INPUT:
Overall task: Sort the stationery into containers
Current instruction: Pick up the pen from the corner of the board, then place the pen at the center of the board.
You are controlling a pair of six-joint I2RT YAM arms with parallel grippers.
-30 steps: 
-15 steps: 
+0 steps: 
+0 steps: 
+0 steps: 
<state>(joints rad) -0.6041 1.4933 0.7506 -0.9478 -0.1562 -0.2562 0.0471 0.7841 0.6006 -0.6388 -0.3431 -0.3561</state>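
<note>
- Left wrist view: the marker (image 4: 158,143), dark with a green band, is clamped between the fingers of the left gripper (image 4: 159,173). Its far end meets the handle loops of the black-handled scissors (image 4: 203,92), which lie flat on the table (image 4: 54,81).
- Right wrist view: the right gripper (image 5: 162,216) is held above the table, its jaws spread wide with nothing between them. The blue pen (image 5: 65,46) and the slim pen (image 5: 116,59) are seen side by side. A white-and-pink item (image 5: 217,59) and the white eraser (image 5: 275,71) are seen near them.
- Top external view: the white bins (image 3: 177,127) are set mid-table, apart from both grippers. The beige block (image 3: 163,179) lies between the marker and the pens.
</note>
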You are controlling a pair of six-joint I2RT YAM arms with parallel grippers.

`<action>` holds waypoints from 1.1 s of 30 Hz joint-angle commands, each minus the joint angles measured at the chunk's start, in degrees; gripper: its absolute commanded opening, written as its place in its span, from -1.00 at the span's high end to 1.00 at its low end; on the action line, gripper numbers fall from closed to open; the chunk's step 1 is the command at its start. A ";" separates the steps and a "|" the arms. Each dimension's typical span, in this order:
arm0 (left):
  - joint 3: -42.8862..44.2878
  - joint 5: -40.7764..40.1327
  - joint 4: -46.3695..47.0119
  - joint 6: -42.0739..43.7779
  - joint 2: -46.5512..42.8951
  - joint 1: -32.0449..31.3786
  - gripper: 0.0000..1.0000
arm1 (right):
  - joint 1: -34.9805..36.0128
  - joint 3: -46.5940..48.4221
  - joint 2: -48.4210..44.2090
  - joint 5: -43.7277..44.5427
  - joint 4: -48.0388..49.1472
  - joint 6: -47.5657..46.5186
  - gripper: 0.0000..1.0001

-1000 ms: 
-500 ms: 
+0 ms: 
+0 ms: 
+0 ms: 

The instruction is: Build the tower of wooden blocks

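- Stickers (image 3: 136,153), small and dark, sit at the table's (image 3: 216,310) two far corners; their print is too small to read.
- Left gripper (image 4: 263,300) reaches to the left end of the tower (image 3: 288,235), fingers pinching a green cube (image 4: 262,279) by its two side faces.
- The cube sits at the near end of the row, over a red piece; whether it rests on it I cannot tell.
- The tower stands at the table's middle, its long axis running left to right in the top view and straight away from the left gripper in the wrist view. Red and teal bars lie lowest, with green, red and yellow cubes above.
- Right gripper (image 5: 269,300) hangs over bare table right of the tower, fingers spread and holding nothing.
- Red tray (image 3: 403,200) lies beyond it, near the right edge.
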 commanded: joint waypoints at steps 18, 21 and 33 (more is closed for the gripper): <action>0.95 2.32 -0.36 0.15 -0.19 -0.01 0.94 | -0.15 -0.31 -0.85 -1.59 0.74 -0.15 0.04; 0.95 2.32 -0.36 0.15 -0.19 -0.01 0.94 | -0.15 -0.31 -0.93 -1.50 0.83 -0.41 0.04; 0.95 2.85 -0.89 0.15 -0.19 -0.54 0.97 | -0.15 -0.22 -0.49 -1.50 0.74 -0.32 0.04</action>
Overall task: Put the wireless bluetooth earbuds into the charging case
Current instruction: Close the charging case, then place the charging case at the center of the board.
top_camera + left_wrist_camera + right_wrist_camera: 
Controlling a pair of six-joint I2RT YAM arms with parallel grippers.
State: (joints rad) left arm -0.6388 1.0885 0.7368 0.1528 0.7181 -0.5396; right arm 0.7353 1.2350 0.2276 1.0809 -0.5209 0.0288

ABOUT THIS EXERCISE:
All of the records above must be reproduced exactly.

FINISHED TASK:
Overall task: Sort the stationery into containers
Current instruction: Pick up the pen from the corner of the board, then place the pen at the center of the board.
You are controlling a pair of six-joint I2RT YAM arms with parallel grippers.
-30 steps: 
-15 steps: 
+0 steps: 
+0 steps: 
+0 steps: 
<state>(joints rad) -0.6041 1.4933 0.7506 -0.9478 -0.1562 -0.2562 0.0471 0.7841 0.6006 -0.6388 -0.3431 -0.3561</state>
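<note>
- Left wrist view: the marker (image 4: 158,143), dark with a green band, is clamped between the fingers of the left gripper (image 4: 159,173). Its far end meets the handle loops of the black-handled scissors (image 4: 203,92), which lie flat on the table (image 4: 54,81).
- Right wrist view: the right gripper (image 5: 162,216) is held above the table, its jaws spread wide with nothing between them. The blue pen (image 5: 65,46) and the slim pen (image 5: 116,59) are seen side by side. A white-and-pink item (image 5: 217,59) and the white eraser (image 5: 275,71) are seen near them.
- Top external view: the white bins (image 3: 177,127) are set mid-table, apart from both grippers. The beige block (image 3: 163,179) lies between the marker and the pens.
</note>
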You are controlling a pair of six-joint I2RT YAM arms with parallel grippers.

`<action>` holds waypoints from 1.1 s of 30 Hz joint-angle commands, each minus the joint angles measured at the chunk's start, in degrees; gripper: its absolute commanded opening, written as its place in its span, from -1.00 at the span's high end to 1.00 at its low end; on the action line, gripper numbers fall from closed to open; the chunk's step 1 is the command at its start. A ";" separates the steps and a "|" the arms. Each dimension's typical span, in this order:
arm0 (left):
  - joint 3: -42.8862..44.2878
  - joint 5: -40.7764..40.1327
  - joint 4: -46.3695..47.0119
  - joint 6: -42.0739..43.7779
  - joint 2: -46.5512..42.8951
  - joint 1: -32.0449..31.3786
  - gripper: 0.0000..1.0000
arm1 (right):
  - joint 1: -34.9805..36.0128
  - joint 3: -46.5940..48.4221
  - joint 2: -48.4210..44.2090
  - joint 5: -43.7277..44.5427
  - joint 4: -48.0388..49.1472
  - joint 6: -47.5657..46.5186
  - gripper: 0.0000..1.0001

-1000 ms: 
-500 ms: 
+0 ms: 
+0 ms: 
+0 ms: 

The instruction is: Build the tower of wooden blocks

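- Stickers (image 3: 136,153), small and dark, sit at the table's (image 3: 216,310) two far corners; their print is too small to read.
- Left gripper (image 4: 263,300) reaches to the left end of the tower (image 3: 288,235), fingers pinching a green cube (image 4: 262,279) by its two side faces.
- The cube sits at the near end of the row, over a red piece; whether it rests on it I cannot tell.
- The tower stands at the table's middle, its long axis running left to right in the top view and straight away from the left gripper in the wrist view. Red and teal bars lie lowest, with green, red and yellow cubes above.
- Right gripper (image 5: 269,300) hangs over bare table right of the tower, fingers spread and holding nothing.
- Red tray (image 3: 403,200) lies beyond it, near the right edge.
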 commanded: joint waypoints at steps 18, 21 and 33 (more is closed for the gripper): <action>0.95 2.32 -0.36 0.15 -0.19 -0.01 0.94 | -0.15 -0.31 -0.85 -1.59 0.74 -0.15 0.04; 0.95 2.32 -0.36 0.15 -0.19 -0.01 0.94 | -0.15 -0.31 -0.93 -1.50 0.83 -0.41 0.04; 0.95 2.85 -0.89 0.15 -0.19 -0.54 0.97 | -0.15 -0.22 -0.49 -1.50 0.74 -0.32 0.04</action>
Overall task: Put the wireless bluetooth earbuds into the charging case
Current instruction: Close the charging case, then place the charging case at the center of the board.
top_camera + left_wrist_camera + right_wrist_camera: 
Controlling a pair of six-joint I2RT YAM arms with parallel grippers.
State: (joints rad) left arm -0.6388 1.0885 0.7368 0.1528 0.7181 -0.5396; right arm 0.7353 1.2350 0.2276 1.0809 -0.5209 0.0288

This output requires no further additions.